The escore parameter controls how edges are scored:

  • "jaccard": Jaccard similarity of endpoint neighborhoods (default)

  • "degree": Sum of endpoint degrees

  • "triangles": Number of triangles containing the edge

  • "quadrangles": Number of quadrangles containing the edge

  • "random": Random scores (baseline)

# Jaccard scoring (default)
scored_jaccard = nb.sparsify(G, escore="jaccard", s=0.5)
backbone_jaccard = nb.boolean_filter(scored_jaccard, "sparsify_keep")
print(f"Jaccard: {backbone_jaccard.number_of_edges()} edges")

# Degree scoring
scored_degree = nb.sparsify(G, escore="degree", s=0.5)
backbone_degree = nb.boolean_filter(scored_degree, "sparsify_keep")
print(f"Degree: {backbone_degree.number_of_edges()} edges")

# Triangle scoring
scored_tri = nb.sparsify(G, escore="triangles", s=0.5)
backbone_tri = nb.boolean_filter(scored_tri, "sparsify_keep")
print(f"Triangles: {backbone_tri.number_of_edges()} edges")

Normalization#

The normalize parameter controls normalization:

  • "rank": Rank-transform scores within each node’s neighborhood (default)

  • None: Skip normalization

scored_ranked = nb.sparsify(G, normalize="rank", s=0.5)
backbone_ranked = nb.boolean_filter(scored_ranked, "sparsify_keep")
scored_raw = nb.sparsify(G, normalize=None, filter="threshold", s=0.5)
backbone_raw = nb.boolean_filter(scored_raw, "sparsify_keep")

Filtering#

The filter parameter controls how edges are selected:

  • "degree": Keep the top ceil(d^s) edges per node, where d is the node’s degree and s controls sparsity (default)

  • "threshold": Keep edges with score >= s

The s parameter controls the level of sparsification.

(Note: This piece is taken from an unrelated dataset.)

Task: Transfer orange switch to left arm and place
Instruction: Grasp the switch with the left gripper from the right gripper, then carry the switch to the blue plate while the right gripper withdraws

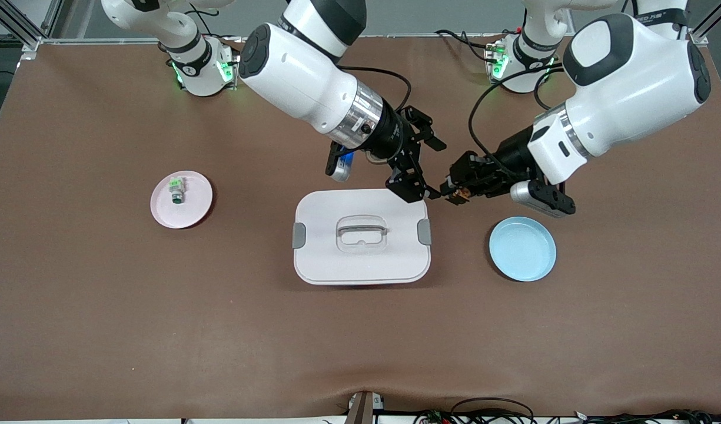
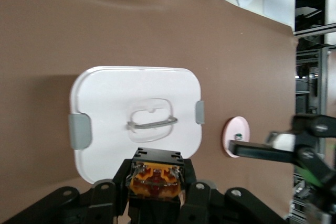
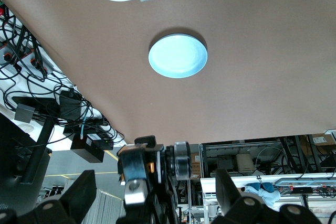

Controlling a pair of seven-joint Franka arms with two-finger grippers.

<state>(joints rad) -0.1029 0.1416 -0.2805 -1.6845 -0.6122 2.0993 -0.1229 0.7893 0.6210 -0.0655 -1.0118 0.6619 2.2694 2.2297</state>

For degree filtering, lower values produce sparser backbones:

# More aggressive (sparser)
sparse = nb.boolean_filter(nb.sparsify(G, s=0.3), "sparsify_keep")
print(f"s=0.3: {sparse.number_of_edges()} edges")

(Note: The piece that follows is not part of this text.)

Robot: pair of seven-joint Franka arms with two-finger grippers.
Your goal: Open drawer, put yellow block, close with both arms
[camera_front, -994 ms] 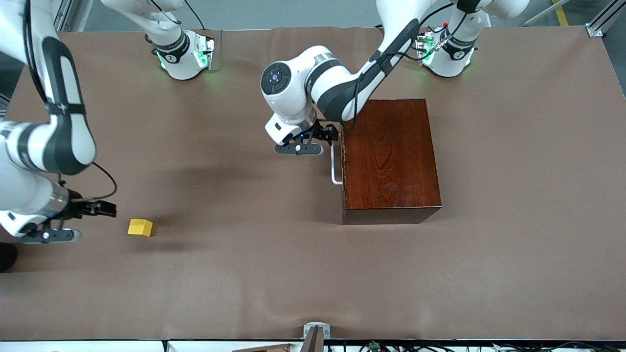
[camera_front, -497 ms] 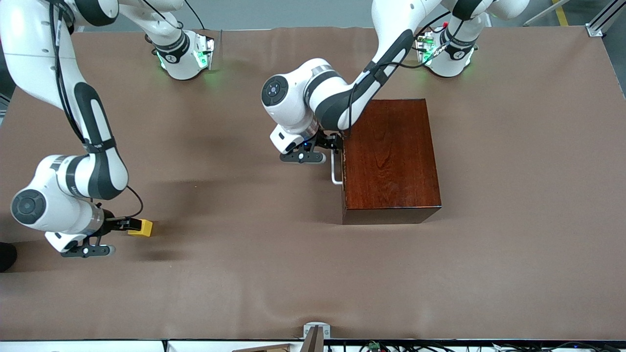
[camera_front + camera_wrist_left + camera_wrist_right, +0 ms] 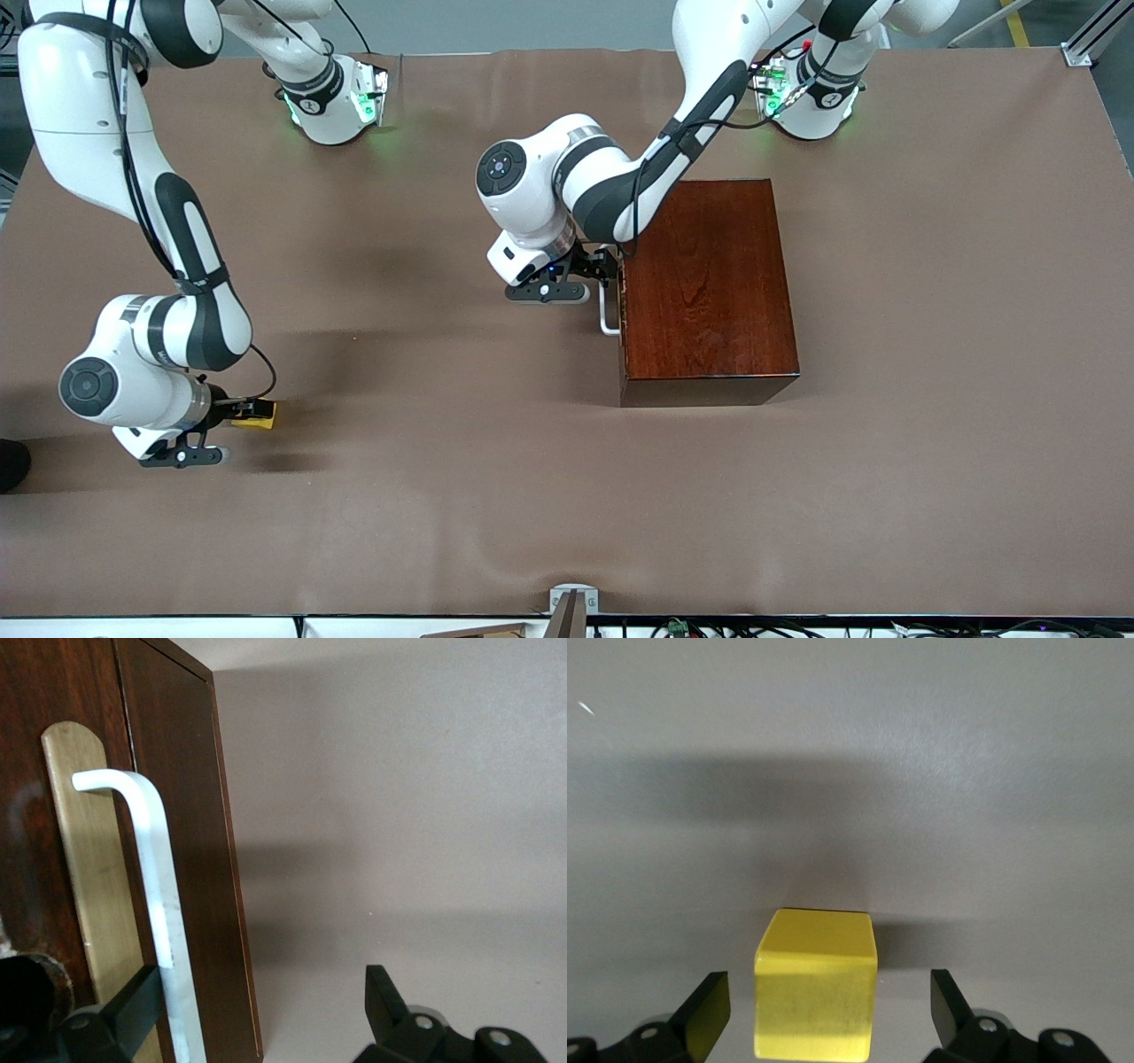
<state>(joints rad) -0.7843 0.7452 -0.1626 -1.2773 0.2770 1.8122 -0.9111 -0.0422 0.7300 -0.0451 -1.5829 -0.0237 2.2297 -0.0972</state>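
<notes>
The yellow block (image 3: 263,415) lies on the brown table toward the right arm's end. My right gripper (image 3: 251,409) is low around it, open. In the right wrist view the block (image 3: 817,992) sits between the two fingers (image 3: 709,1010) with a gap on each side. The drawer (image 3: 35,709) is shut inside the dark wooden box (image 3: 709,283). Its white handle (image 3: 607,310) faces the right arm's end. My left gripper (image 3: 609,264) is open at the handle's end farther from the front camera. One finger (image 3: 133,1010) is tucked between the handle (image 3: 155,904) and the drawer front, the other well clear.
A brass plate (image 3: 84,886) backs the handle on the drawer front. Brown table covering (image 3: 443,496) spreads between block and box. Both arm bases (image 3: 337,106) glow green at the table edge farthest from the front camera.
My right arm swung in and lowered, bringing its open fingers around the yellow block. The left gripper dropped slightly and closed in on the handle's end.
</notes>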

# Less aggressive (denser)
dense = nb.boolean_filter(nb.sparsify(G, s=0.7), "sparsify_keep")
print(f"s=0.7: {dense.number_of_edges()} edges")

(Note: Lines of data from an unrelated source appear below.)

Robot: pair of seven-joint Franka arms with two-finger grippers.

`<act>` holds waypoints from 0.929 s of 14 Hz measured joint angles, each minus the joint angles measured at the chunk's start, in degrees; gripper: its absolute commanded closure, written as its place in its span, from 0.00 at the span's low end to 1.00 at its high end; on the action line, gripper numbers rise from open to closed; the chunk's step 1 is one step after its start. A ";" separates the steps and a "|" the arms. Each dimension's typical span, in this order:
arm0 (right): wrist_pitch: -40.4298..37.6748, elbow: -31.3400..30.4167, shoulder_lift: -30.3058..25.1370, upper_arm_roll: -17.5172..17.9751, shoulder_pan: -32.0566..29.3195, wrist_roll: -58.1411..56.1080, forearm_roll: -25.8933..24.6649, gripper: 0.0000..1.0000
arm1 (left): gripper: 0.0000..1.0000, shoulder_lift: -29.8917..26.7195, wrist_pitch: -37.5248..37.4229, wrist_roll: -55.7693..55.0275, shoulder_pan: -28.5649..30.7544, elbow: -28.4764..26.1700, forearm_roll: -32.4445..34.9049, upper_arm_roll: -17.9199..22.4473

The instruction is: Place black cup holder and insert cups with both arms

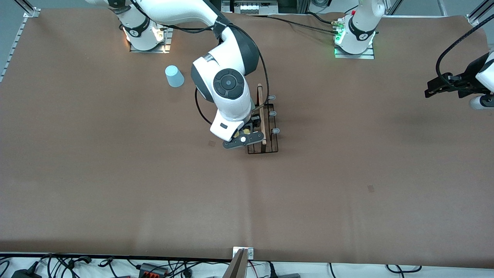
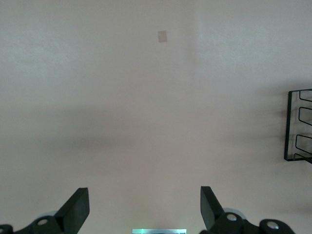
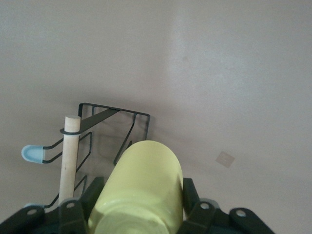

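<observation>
Right gripper (image 3: 139,214) clasping smooth yellow cup (image 3: 139,190) over black wire cup holder (image 1: 266,127), wooden rod (image 1: 261,114), left gripper (image 2: 145,209) spread empty, waiting

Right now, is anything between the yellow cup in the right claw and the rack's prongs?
Nothing visible blocks it. The right claw holds the yellow cup directly over the black cup holder, beside its wooden handle.

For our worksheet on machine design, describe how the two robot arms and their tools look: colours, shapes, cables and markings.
Both arms are glossy white, rounded, jointed shells. The right arm has dark grey joint bands, a round dark cap on one joint and a thin black cable looping alongside. The right tool and left tool are black, two-fingered. Each white base has a small dark emblem; the left arm's base glows green.
</observation>
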 measured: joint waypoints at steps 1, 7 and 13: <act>0.28 0.00 0.32 0.15 0.01 0.09 0.20 0.62 | 0.00 0.00 0.00 0.03 0.00 0.00 0.00 0.00; 0.73 -0.04 1.51 0.88 0.04 0.21 0.45 0.62 | 0.00 0.00 0.00 0.11 0.00 0.00 0.00 0.00; 2.10 -0.08 3.26 1.10 0.05 0.27 0.52 0.62 | 0.00 0.00 0.00 0.12 0.00 0.00 0.00 0.00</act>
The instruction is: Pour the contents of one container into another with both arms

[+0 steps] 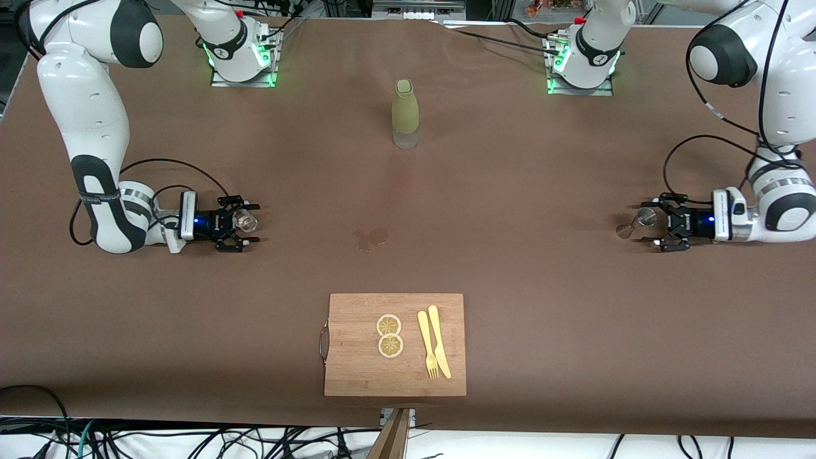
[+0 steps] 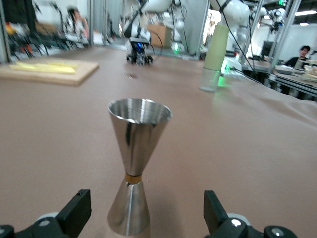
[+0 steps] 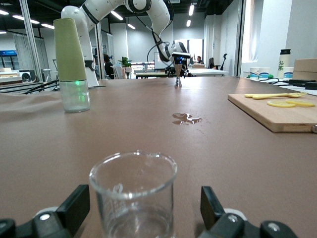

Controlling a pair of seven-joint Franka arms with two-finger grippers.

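While my right gripper (image 1: 250,223) sits low at the right arm's end of the table, its 2 fingers (image 3: 74,206) are spread wide, clear of the tiny clear glass tumbler (image 3: 133,193) standing between them. Same deal at the left arm's end: my left gripper (image 1: 650,227) is let go, with the small silvery hourglass metal jigger (image 2: 133,158) upright between the open fingers (image 2: 77,210), nothing touching it.

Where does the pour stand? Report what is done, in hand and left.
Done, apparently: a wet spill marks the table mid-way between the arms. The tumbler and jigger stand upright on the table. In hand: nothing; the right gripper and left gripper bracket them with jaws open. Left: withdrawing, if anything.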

UMST connectivity guarantee#

Set umst=True to add a union of maximum spanning trees, guaranteeing that the backbone is connected (if the original graph is connected):

backbone = nb.boolean_filter(nb.sparsify(G, s=0.3, umst=True), "sparsify_keep")
print(f"Connected: {nx.is_connected(backbone)}")

Convenience wrappers#

Two pre-configured wrappers are available:

LSpar (Satuluri et al., 2011): Uses Jaccard scoring, rank normalization, and degree filtering:

backbone = nb.boolean_filter(nb.lspar(G, s=0.5), "sparsify_keep")
print(f"LSpar: {backbone.number_of_edges()} edges")

Local degree (Hamann et al., 2016): Uses degree scoring, rank normalization, and degree filtering:

backbone = nb.boolean_filter(nb.local_degree(G, s=0.3), "sparsify_keep")
print(f"Local degree: {backbone.number_of_edges()} edges")

Comparing unweighted methods#

backbones = {
    "lspar_0.3": nb.boolean_filter(nb.lspar(G, s=0.3), "sparsify_keep"),
    "lspar_0.5": nb.boolean_filter(nb.lspar(G, s=0.5), "sparsify_keep"),
    "local_degree_0.3": nb.boolean_filter(nb.local_degree(G, s=0.3), "sparsify_keep"),
    "local_degree_0.5": nb.boolean_filter(nb.local_degree(G, s=0.5), "sparsify_keep"),
}

for name, bb in backbones.items():
    ef = nb.edge_fraction(G, bb)
    reach = nb.reachability(bb)
    print(f"{name:20s}: {bb.number_of_edges()} edges ({ef:.1%}), reachability={reach:.1%}")